[Opening GIVEN INFORMATION section]
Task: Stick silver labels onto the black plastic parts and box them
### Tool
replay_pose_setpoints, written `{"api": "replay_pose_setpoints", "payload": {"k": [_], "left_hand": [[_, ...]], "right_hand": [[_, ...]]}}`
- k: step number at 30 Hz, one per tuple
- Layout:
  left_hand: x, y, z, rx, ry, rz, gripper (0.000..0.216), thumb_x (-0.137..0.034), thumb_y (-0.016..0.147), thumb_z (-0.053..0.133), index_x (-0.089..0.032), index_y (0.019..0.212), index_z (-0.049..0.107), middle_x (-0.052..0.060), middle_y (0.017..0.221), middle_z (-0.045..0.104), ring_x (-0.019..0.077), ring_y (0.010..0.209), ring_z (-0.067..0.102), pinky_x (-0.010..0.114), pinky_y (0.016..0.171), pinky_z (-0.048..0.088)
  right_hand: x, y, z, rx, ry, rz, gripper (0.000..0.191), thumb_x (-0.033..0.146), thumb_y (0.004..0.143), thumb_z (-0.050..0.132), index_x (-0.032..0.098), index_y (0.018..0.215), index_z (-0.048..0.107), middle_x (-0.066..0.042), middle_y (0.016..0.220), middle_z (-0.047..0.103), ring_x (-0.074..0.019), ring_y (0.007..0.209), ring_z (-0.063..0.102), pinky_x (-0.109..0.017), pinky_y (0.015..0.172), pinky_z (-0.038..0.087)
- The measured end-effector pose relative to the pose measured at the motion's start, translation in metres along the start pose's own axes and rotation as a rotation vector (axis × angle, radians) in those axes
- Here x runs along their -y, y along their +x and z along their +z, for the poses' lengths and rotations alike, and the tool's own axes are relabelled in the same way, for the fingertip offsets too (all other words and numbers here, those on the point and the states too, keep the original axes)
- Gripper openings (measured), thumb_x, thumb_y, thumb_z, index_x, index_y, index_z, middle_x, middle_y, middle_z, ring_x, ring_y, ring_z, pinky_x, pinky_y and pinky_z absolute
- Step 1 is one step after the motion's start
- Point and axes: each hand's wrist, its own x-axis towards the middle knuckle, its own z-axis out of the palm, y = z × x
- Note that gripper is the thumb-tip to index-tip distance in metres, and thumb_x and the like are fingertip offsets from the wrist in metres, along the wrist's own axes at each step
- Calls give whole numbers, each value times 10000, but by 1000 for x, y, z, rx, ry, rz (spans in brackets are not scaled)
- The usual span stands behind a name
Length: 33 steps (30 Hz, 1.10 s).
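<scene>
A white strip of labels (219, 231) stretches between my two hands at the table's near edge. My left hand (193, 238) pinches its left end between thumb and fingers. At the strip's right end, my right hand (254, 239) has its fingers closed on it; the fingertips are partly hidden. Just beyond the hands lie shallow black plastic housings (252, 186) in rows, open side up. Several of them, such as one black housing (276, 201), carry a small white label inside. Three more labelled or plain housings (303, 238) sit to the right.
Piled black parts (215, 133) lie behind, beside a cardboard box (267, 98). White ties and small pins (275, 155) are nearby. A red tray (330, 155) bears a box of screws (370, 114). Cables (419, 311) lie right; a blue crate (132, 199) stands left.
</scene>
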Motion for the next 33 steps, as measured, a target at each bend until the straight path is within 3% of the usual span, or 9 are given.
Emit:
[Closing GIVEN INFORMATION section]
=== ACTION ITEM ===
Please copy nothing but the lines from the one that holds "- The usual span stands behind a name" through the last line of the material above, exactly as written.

=== WRITTEN ANSWER ===
- The usual span stands behind a name
Length: 33 steps (30 Hz, 1.10 s).
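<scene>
A white strip of labels (219, 231) stretches between my two hands at the table's near edge. My left hand (193, 238) pinches its left end between thumb and fingers. At the strip's right end, my right hand (254, 239) has its fingers closed on it; the fingertips are partly hidden. Just beyond the hands lie shallow black plastic housings (252, 186) in rows, open side up. Several of them, such as one black housing (276, 201), carry a small white label inside. Three more labelled or plain housings (303, 238) sit to the right.
Piled black parts (215, 133) lie behind, beside a cardboard box (267, 98). White ties and small pins (275, 155) are nearby. A red tray (330, 155) bears a box of screws (370, 114). Cables (419, 311) lie right; a blue crate (132, 199) stands left.
</scene>
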Motion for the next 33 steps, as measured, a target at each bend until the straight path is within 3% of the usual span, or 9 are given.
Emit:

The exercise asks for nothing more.